▶ **WORK REQUEST**: Find each line in the following listing that has the string "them", then state the count and nothing else.

### MATERIAL SHOWN ###

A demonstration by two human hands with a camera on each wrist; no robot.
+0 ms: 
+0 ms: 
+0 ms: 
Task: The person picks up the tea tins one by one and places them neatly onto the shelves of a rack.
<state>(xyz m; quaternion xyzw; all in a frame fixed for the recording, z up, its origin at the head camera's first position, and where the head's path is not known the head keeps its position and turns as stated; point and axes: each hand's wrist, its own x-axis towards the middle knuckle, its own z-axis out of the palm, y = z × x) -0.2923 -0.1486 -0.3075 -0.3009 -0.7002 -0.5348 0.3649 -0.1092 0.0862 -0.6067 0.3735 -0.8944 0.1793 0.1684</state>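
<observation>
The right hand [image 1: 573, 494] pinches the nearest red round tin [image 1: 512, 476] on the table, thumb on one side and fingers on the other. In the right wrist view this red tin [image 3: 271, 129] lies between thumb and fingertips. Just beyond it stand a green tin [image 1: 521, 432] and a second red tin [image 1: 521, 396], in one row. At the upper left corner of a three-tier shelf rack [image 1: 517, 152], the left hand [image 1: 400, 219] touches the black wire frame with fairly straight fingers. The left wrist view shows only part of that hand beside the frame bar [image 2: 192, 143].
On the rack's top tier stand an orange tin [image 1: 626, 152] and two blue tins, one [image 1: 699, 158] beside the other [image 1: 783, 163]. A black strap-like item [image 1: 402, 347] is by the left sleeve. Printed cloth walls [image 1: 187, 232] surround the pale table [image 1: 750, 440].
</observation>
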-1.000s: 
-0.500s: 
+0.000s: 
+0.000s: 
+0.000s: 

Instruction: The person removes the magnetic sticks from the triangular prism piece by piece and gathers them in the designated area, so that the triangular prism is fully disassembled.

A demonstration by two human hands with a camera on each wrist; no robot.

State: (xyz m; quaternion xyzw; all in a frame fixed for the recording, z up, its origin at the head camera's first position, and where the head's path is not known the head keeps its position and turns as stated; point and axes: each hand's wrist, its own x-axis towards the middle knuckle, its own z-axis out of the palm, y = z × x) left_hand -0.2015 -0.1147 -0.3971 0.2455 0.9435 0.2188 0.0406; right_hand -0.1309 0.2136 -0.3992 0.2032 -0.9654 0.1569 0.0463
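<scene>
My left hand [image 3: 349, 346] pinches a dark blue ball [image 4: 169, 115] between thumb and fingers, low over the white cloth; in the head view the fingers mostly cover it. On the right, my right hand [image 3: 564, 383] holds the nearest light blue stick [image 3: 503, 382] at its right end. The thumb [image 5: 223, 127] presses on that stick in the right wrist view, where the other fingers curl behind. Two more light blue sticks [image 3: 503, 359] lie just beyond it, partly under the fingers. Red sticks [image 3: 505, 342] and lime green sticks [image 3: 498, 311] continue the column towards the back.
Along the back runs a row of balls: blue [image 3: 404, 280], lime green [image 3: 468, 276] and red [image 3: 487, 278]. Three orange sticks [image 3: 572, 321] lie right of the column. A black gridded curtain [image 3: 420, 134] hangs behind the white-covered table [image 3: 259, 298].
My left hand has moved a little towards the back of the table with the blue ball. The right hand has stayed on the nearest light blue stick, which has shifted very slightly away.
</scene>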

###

▶ **SOLUTION TO THIS TASK**: 2